AH: This is a long story. It goes back to when I became interested in history (through historical novels) and how this interest then became directed into serious study, as an undergraduate at London University, of the Tudors and Stuarts. (In those distant days, the syllabus for a BA in history enabled you to study British and continental European history, and even some American history, but not the history of the rest of the world.) And the Tudors and Stuarts attracted me because of my abiding interest in the history of capitalism. The connection to imperial history was made through the export of capitalism, which took me first to Africa and then to a consideration of the role of colonialism in developing or underdeveloping the Third World, as it was then called, in general. By the mid-1970s Area Studies, which scarcely existed when I began, were well developed, and imperial history was out of favor. Pursuing a contra-cyclical policy (as I have tried to do), I moved further into the study of empire. Always buy stocks at the bottom of the market, never at the top!
2. Who most influenced your academic development?
AH: I have been fortunate in having helping hands at all stages of my career and to have worked under, and with, some distinguished historians. If I had to pick one it would be the late, memorable S. T. Bindoff, a man for whom the word ‘gravitas’ might have been invented. But, though he was imposing in size and forbidding in manner, he was also extraordinarily kind
and gave time to undergraduates. (In those days, the title ‘professor’ in Britain was reserved for one person, who was also head of the department, very busy and often necessarily removed from anything more than passing contact with undergraduates). It was Bindoff who engaged me with the world of the Tudors and who showed me what true scholarship was.

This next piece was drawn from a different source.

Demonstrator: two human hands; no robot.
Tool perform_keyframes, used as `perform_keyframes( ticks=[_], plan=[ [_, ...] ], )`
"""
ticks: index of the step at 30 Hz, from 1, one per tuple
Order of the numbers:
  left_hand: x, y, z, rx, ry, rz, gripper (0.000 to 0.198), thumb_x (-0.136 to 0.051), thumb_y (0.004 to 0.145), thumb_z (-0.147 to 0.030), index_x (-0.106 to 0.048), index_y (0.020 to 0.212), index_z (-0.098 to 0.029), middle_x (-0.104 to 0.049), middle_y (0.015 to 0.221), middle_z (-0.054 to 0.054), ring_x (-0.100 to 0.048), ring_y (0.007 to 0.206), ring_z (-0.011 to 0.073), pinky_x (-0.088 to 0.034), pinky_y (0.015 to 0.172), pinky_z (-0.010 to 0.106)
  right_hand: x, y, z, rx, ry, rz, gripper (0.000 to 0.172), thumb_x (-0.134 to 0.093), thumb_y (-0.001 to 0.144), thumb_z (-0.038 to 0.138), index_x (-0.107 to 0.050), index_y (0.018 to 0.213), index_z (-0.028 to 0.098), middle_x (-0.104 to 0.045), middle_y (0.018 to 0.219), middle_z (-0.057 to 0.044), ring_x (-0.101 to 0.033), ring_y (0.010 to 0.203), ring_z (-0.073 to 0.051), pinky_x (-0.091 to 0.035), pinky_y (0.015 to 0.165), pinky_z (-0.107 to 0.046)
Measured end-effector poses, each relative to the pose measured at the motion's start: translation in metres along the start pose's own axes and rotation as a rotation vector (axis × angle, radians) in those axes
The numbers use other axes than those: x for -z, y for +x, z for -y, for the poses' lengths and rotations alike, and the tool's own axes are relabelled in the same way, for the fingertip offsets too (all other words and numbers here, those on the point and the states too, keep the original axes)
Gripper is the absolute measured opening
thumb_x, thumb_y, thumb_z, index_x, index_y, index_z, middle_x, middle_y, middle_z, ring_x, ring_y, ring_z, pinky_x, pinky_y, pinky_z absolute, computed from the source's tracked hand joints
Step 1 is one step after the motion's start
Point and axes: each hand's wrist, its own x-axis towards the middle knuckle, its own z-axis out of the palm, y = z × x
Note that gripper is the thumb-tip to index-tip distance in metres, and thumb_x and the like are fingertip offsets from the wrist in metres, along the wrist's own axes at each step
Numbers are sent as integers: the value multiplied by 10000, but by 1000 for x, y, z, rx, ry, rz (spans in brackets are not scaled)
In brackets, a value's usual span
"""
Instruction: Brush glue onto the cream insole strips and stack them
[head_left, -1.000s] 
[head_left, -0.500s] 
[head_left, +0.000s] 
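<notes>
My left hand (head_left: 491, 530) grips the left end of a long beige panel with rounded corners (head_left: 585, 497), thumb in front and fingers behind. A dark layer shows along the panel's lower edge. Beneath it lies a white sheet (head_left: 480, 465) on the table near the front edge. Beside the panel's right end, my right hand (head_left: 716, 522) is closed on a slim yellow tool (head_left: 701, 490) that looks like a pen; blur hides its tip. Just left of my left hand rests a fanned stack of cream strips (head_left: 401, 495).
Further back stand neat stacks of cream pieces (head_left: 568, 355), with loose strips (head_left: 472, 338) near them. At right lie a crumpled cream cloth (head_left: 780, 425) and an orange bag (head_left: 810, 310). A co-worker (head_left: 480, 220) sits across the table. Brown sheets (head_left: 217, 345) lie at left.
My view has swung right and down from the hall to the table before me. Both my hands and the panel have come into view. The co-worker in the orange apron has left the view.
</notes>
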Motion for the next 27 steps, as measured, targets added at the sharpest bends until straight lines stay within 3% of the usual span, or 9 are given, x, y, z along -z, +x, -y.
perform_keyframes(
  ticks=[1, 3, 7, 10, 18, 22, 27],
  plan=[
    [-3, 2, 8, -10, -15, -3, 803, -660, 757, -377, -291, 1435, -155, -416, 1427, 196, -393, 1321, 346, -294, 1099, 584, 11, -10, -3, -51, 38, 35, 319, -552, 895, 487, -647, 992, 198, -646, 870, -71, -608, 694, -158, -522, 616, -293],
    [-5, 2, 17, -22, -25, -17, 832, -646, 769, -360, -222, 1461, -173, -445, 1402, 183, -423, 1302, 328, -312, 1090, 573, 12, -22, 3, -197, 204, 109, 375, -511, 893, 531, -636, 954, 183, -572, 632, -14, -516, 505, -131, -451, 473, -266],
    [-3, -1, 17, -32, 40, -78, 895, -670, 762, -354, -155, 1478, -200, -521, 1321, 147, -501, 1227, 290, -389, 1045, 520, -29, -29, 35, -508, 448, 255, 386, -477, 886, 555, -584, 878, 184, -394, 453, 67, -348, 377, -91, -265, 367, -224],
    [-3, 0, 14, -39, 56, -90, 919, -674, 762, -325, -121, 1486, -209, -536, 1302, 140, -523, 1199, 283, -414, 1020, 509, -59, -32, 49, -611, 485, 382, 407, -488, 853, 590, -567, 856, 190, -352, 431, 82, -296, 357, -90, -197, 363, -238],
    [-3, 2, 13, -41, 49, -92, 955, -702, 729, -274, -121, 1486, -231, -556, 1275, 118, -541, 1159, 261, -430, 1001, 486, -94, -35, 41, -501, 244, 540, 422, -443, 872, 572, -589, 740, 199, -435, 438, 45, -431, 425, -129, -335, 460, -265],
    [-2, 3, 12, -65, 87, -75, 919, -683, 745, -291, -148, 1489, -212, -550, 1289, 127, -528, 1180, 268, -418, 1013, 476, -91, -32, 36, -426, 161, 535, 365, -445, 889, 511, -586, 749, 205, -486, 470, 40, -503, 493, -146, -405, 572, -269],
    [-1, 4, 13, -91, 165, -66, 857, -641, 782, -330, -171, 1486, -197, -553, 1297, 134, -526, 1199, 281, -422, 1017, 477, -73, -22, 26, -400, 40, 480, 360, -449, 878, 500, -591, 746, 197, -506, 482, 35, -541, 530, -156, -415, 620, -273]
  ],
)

3. If you hadn’t become a historian what career path would you have chosen?
AH: I would probably have become a civil servant, in which case I would have become either a knight, much deserved of course, or a whistle-blower. Given the politicization of the civil service in Britain during the last decade, the latter is more probable. Knights are never whistle-blowers.
4. What project are you currently working on?
AH: I am currently completing an article, which – typically at the moment of composition – I think is original and brilliant, called ‘Rethinking Decolonization’. My larger project, to which this article contributes, is a comparison (or rather, I should say, a contrast) between British and American ‘empires’. A sketch of part of the US side of the story has just appeared in the Journal of Imperial & Commonwealth History (March 2007).
5. Of your academic projects, which one has proven to be most fulfilling?
AH: You have to remember that I have a fatal tendency to become involved with large, impossible projects that take many years, so my ‘achievements’ fall far short of my youthful ambitions. Finishing any one is itself fulfilling because you have avoided failure. So, I would say that my book on the Economic History of West Africa, which took nearly 10 years, was as fulfilling, in its way, as my work with Peter Cain on British Imperialism, which took nearly 15 years!
6. Where do you see the field of British imperial history moving towards in the next few years?
AH: As the jazz trumpeter, Humphrey Littleton, famously said, when asked a similar question: ‘man, if I knew where jazz was going, I would be there already!’ Predictions are difficult and usually wrong. Still, my guess is that imperial history will continue to expand and will become an important constituent of an even larger field of study: the history of globalization. If I were young today and pursuing a contra-cyclical policy, I would avoid ‘representations and the postmodernist agenda generally, and look at areas that appear to be so silent and immobile as to be dead, such as constitutional history, which has not been in the mainstream since the days of Mansergh and Miller in the 1950s! However, I doubt that this will happen because enterprising students cannot always be sure that their professors will recognize the changing nature of novelty. We, too, can be caught, as the Marxists used to say, in an ‘outdated problematic.
7. Your recent research has centered on testing overarching theories in a historical context (i.e. gentlemanly capitalism, globalization, global history). Is this a technique you think more historians should adopt? What, in your estimation, are the benefits of this technique versus the microhistorical approach?
AH: Chairman Mao got it right (for once) when he said: ‘let many flowers bloom.’ The fascination of history lies partly in the diverse ways in which it can be written. What is important is not technique but illumination. Micro-studies and Big History can both be illuminating – if they are done well. Some historians are drawn by personality and training to the former; others take more readily to the latter. This is the distinction Darwin drew between ‘splitters’ and ‘lumpers’. It is also possible to combine the two or to adopt them sequentially. I am best known as a ‘lumper’ but I would like to take this opportunity to make it clear that I have also produced work of the greatest obscurity. Indeed, I have just finished what, for me, was a wonderfully satisfying biography of an African merchant in Lagos that plumbs depths of detail that few other ‘splitters’ can hope to reach.
8. If you had the opportunity to advise any Prime Minister or President in history who would it be and what would you tell them?
AH: No contest: I would have called President Bush after 9/11 and advised him to stay cool, not to lash out, as instinct and public opinion demanded, and to take the unique opportunity provided by having, momentarily, the sympathy of the world to call for international co-operation in dealing, not just with the immediate issue of ‘terrorism’, but with the larger challenges (of which terrorism is a part) generated by our new globalized world. Had he listened to me, he would not now be worried about his legacy.